Becquerel est parmi ceux qui pensent qu’il pourrait y avoir un lien entre la phosphorescence, et ces étranges rayons invisibles découverts par Wilhelm Röntgen. Dans son laboratoire, situé au Muséum national d’histoire naturelle de Paris, il étudie les images laissées sur des plaques photographiques par des sels d’uranium ayant préalablement été exposés au Soleil. Le scientifique décrit sa démarche dans une note aux Comptes Rendus de l’Académie des sciences1 :

 

Henri Becquerel dans son laboratoire au Muséum d’Histoire Naturelle de Paris, vers 1903.
Henri Becquerel fait partie d’une véritable dynastie de scientifiques qui, depuis trois générations, étudient la luminescence (phosphorescence et fluorescence) de la matière. Depuis des années, Becquerel s’intéresse à l’émission de lumière des sels d’uranium, lorsqu’il découvre, en 1896, les rayons uraniques.
Source : Musée Curie (coll. ACJC)

On enveloppe une plaque photographique Lumière, au gélatino-bromure, avec deux feuilles de papier noir très épais, tel que la plaque ne se voile pas par une exposition au Soleil, durant une journée. On pose sur la feuille de papier, à l’extérieur, une plaque de la substance phosphorescente, et l’on expose le tout au Soleil, pendant plusieurs heures. Lorsqu’on développe ensuite la plaque photographique, on reconnaît que la silhouette de la substance phosphorescente apparaît en noir sur le cliché.2

Un petit accident perturbe la série d’expériences de Becquerel et lui donne l’occasion d’une découverte qui va bouleverser la physique : au mois de février 1896 à Paris, le Soleil n’apparaît pas pendant plusieurs jours consécutifs, rendant impossible ses expériences. Becquerel raconte lui-même cet épisode dans une autre note aux Comptes rendus de l’Académie des sciences :

Parmi les expériences qui précèdent, quelques-unes avaient été préparées le mercredi 26 et le jeudi 27 février et, comme ces jours-là, le Soleil ne s’est montré que d’une manière intermittente, j’avais conservé les expériences toutes préparées et rentré les châssis à l’obscurité dans le tiroir d’un meuble, en laissant en place les lamelles du sel d’uranium. [...] j’ai développé les plaques photographiques le 1er mars, en m’attendant à trouver des images très faibles. Les silhouettes apparurent, au contraire, avec une grande intensité.3

Ainsi Becquerel découvre par hasard que, même sans être exposé au Soleil, et donc même lorsqu’il n’émet pas de lumière par phosphorescence, l’uranium est capable d’impressionner les plaques photographiques. Parmi les images qu’il obtient dans cette nouvelle série d’expériences l’on trouve une célèbre croix de Malte que Becquerel a placé entre la plaque photographique et les sels d’uranium.
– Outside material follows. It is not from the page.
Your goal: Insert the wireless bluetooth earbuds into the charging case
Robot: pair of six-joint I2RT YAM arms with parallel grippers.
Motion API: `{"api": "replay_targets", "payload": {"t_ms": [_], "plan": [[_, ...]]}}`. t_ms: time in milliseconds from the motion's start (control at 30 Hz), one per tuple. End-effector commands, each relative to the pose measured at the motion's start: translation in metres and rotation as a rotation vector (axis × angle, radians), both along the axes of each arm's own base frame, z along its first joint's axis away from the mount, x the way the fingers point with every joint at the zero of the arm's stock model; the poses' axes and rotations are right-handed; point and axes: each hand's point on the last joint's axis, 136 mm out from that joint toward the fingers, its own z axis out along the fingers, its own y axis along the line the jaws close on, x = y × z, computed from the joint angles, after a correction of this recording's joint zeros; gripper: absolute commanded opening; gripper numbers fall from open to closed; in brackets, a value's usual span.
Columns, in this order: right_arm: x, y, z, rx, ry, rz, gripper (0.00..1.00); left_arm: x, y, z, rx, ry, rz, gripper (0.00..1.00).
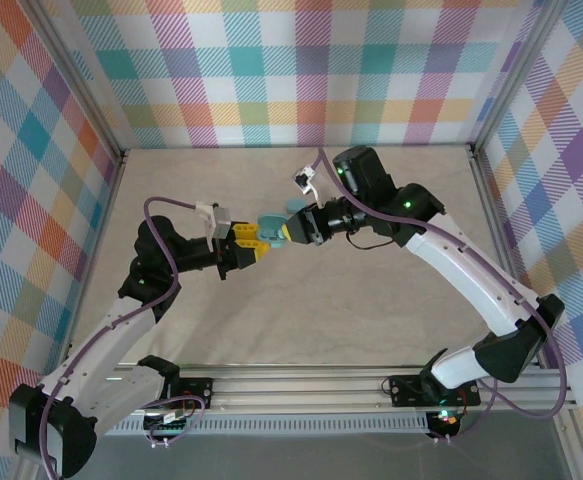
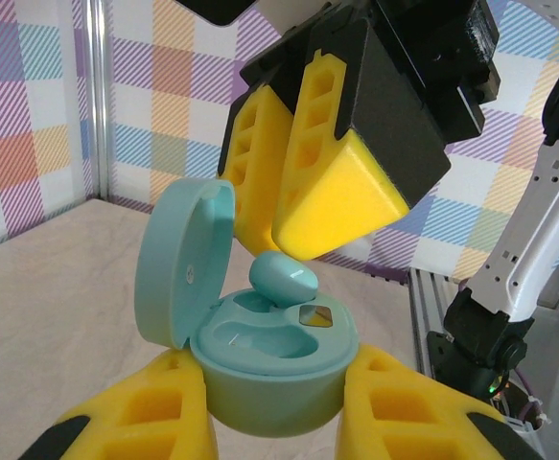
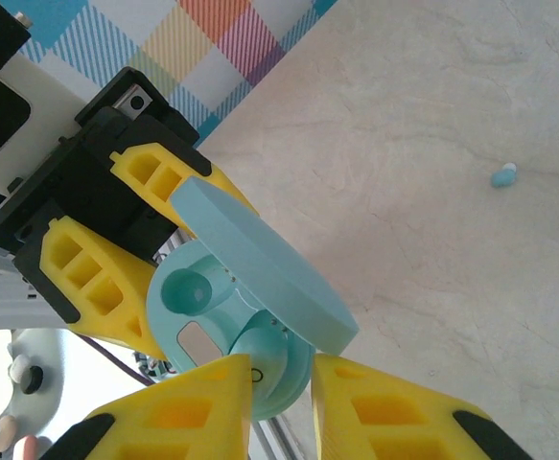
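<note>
Left jaws pinch the open charging case (image 2: 269, 379); right jaws sit over an earbud (image 2: 284, 278) at its socket. Pinching or not, I cannot tell.

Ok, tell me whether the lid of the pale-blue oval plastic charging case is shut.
No: the round lid stands hinged up off the case body, leaving the earbud wells exposed.
</note>
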Motion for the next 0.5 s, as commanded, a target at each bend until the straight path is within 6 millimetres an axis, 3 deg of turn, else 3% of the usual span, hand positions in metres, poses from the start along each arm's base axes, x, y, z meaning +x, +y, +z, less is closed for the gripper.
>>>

Un heureux hasard a voulu que Becquerel développe les plaques photographiques… La curiosité du scientifique ? une intuition ?

Rapidement Becquerel montre que les plaques sont impressionnées par un rayonnement invisible émis par l’uranium à chaque instant, indépendant du phénomène de phosphorescence. Ce rayonnement invisible est similaire par certains points de vue aux rayons X, mais présente une différence remarquable : il est émis par l’uranium spontanément, sans besoin d’aucun apport extérieur d’énergie. Le scientifique appelle ce nouveau phénomène le rayonnement uranique.

 

1L’ensemble des notes publiées par Henri Becquerel aux Comptes rendus de l’Académie des sciences est accessible sur le site de l’Académie des sciences : http://www.academie-sciences.fr/pdf/dossiers/Becquerel/Becquerel_publi.htm

2Henri Becquerel, C.R.A.S. T122 (1896) p. 420-421.

3Henri Becquerel, C.R.A.S. T122 (1896) p. 501-503.